■ **COLLECTED MATERIAL**:
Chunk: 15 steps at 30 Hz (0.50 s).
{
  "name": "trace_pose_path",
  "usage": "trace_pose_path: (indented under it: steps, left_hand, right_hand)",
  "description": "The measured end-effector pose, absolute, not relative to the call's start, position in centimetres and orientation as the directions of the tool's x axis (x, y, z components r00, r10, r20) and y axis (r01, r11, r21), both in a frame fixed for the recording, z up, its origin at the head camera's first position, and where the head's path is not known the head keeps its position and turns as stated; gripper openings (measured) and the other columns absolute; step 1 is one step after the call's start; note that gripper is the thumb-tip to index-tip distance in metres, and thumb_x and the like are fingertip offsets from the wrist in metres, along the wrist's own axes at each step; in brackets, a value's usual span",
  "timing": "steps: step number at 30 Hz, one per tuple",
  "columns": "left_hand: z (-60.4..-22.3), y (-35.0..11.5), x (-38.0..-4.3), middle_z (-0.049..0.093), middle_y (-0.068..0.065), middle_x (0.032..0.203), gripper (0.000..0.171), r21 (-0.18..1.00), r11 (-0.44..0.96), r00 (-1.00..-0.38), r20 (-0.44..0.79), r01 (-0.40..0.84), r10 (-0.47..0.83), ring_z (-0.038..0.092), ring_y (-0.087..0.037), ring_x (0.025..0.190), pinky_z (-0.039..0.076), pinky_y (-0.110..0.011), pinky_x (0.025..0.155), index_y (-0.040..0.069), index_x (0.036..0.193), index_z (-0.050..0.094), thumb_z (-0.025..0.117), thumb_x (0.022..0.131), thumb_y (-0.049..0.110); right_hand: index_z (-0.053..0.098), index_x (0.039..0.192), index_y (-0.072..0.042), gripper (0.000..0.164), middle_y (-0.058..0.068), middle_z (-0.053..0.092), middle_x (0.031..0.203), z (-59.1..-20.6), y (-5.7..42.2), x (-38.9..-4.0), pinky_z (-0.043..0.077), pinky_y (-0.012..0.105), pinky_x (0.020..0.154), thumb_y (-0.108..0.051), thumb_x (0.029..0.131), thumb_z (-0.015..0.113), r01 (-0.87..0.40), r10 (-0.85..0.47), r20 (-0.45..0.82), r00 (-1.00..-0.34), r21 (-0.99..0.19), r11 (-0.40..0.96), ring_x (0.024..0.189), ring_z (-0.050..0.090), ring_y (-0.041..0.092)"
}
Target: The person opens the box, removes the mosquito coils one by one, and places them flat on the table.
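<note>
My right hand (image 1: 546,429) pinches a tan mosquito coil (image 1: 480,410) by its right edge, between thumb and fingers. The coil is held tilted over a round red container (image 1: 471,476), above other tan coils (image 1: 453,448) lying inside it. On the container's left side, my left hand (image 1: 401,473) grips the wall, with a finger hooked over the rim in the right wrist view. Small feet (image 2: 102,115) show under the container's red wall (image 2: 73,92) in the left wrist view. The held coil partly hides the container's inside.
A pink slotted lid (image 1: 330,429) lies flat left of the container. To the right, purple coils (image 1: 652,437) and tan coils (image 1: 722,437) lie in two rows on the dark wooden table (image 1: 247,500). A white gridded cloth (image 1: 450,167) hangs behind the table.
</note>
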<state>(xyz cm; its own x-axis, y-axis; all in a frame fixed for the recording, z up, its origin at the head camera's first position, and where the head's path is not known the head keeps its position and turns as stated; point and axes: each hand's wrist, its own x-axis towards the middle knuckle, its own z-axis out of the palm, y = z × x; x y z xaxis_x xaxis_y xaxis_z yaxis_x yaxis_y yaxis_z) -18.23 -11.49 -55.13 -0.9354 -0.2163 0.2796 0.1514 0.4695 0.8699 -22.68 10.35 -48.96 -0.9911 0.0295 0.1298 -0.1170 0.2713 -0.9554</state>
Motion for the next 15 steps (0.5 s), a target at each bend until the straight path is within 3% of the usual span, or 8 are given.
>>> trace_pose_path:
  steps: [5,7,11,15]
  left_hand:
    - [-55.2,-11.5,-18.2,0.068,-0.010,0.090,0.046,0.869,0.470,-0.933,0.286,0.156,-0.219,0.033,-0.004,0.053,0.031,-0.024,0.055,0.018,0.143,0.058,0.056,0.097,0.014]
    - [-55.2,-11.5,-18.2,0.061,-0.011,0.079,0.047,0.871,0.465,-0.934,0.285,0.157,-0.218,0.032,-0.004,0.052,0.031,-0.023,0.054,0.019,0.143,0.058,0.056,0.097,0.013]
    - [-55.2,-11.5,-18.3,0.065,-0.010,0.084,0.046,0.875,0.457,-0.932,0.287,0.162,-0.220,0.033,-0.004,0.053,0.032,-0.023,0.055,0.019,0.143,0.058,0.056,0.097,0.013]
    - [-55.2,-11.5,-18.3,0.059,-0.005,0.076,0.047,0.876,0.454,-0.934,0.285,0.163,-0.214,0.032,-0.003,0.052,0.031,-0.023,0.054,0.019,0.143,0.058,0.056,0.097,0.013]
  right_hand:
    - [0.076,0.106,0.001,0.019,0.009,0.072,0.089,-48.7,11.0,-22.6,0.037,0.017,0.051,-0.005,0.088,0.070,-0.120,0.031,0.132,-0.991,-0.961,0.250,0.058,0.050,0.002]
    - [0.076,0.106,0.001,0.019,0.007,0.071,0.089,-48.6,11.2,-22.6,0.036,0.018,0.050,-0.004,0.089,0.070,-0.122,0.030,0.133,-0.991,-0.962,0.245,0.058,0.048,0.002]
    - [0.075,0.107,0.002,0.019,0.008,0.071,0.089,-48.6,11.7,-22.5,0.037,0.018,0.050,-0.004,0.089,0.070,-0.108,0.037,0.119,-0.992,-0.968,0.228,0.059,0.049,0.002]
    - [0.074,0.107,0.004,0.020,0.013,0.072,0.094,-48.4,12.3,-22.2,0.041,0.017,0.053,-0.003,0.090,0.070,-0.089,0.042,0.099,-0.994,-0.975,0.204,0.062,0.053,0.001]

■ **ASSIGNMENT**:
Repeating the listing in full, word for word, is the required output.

■ **YOUR RESPONSE**:
Chunk: 15 steps at 30 Hz (0.50 s).
{
  "name": "trace_pose_path",
  "usage": "trace_pose_path: (indented under it: steps, left_hand, right_hand)",
  "description": "The measured end-effector pose, absolute, not relative to the call's start, position in centimetres and orientation as the directions of the tool's x axis (x, y, z components r00, r10, r20) and y axis (r01, r11, r21), both in a frame fixed for the recording, z up, its origin at the head camera's first position, and where the head's path is not known the head keeps its position and turns as stated; gripper openings (measured) and the other columns absolute; step 1 is one step after the call's start; note that gripper is the thumb-tip to index-tip distance in metres, and thumb_x and the like are fingertip offsets from the wrist in metres, along the wrist's own axes at each step; in brackets, a value's usual span",
  "timing": "steps: step number at 30 Hz, one per tuple",
  "columns": "left_hand: z (-60.4..-22.3), y (-35.0..11.5), x (-38.0..-4.3), middle_z (-0.049..0.093), middle_y (-0.068..0.065), middle_x (0.032..0.203), gripper (0.000..0.171), r21 (-0.18..1.00), r11 (-0.44..0.96), r00 (-1.00..-0.38), r20 (-0.44..0.79), r01 (-0.40..0.84), r10 (-0.47..0.83), ring_z (-0.038..0.092), ring_y (-0.087..0.037), ring_x (0.025..0.190), pinky_z (-0.039..0.076), pinky_y (-0.110..0.011), pinky_x (0.025..0.155), index_y (-0.040..0.069), index_x (0.036..0.193), index_z (-0.050..0.094), thumb_z (-0.025..0.117), thumb_x (0.022..0.131), thumb_y (-0.049..0.110); right_hand: index_z (-0.053..0.098), index_x (0.039..0.192), index_y (-0.072..0.042), gripper (0.000..0.164), middle_y (-0.058..0.068), middle_z (-0.053..0.092), middle_x (0.031..0.203), z (-59.1..-20.6), y (-5.7..42.2), x (-38.9..-4.0), pinky_z (-0.043..0.077), pinky_y (-0.012..0.105), pinky_x (0.020..0.154), thumb_y (-0.108..0.051), thumb_x (0.029..0.131), thumb_z (-0.015..0.113), r01 (-0.87..0.40), r10 (-0.85..0.47), r20 (-0.45..0.82), r00 (-1.00..-0.34), r21 (-0.99..0.19), r11 (-0.40..0.96), ring_x (0.024..0.189), ring_z (-0.050..0.090), ring_y (-0.041..0.092)"
}
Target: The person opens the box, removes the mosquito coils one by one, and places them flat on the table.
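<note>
My right hand (image 1: 546,429) pinches a tan mosquito coil (image 1: 480,410) by its right edge, between thumb and fingers. The coil is held tilted over a round red container (image 1: 471,476), above other tan coils (image 1: 453,448) lying inside it. On the container's left side, my left hand (image 1: 401,473) grips the wall, with a finger hooked over the rim in the right wrist view. Small feet (image 2: 102,115) show under the container's red wall (image 2: 73,92) in the left wrist view. The held coil partly hides the container's inside.
A pink slotted lid (image 1: 330,429) lies flat left of the container. To the right, purple coils (image 1: 652,437) and tan coils (image 1: 722,437) lie in two rows on the dark wooden table (image 1: 247,500). A white gridded cloth (image 1: 450,167) hangs behind the table.
</note>
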<state>(xyz cm; its own x-axis, y-axis; all in a frame fixed for the recording, z up, its origin at the head camera's first position, and where the head's path is not known the head keeps its position and turns as stated; point and axes: each hand's wrist, its own x-axis towards the middle knuckle, its own z-axis out of the palm, y = z × x; x y z xaxis_x xaxis_y xaxis_z yaxis_x yaxis_y yaxis_z) -18.23 -11.49 -55.13 -0.9354 -0.2163 0.2796 0.1514 0.4695 0.8699 -22.68 10.35 -48.96 -0.9911 0.0295 0.1298 -0.1170 0.2713 -0.9554</state>
Motion for the next 15 steps (0.5 s), a target at each bend until the straight path is within 3% of the usual span, or 8 are given.
>>> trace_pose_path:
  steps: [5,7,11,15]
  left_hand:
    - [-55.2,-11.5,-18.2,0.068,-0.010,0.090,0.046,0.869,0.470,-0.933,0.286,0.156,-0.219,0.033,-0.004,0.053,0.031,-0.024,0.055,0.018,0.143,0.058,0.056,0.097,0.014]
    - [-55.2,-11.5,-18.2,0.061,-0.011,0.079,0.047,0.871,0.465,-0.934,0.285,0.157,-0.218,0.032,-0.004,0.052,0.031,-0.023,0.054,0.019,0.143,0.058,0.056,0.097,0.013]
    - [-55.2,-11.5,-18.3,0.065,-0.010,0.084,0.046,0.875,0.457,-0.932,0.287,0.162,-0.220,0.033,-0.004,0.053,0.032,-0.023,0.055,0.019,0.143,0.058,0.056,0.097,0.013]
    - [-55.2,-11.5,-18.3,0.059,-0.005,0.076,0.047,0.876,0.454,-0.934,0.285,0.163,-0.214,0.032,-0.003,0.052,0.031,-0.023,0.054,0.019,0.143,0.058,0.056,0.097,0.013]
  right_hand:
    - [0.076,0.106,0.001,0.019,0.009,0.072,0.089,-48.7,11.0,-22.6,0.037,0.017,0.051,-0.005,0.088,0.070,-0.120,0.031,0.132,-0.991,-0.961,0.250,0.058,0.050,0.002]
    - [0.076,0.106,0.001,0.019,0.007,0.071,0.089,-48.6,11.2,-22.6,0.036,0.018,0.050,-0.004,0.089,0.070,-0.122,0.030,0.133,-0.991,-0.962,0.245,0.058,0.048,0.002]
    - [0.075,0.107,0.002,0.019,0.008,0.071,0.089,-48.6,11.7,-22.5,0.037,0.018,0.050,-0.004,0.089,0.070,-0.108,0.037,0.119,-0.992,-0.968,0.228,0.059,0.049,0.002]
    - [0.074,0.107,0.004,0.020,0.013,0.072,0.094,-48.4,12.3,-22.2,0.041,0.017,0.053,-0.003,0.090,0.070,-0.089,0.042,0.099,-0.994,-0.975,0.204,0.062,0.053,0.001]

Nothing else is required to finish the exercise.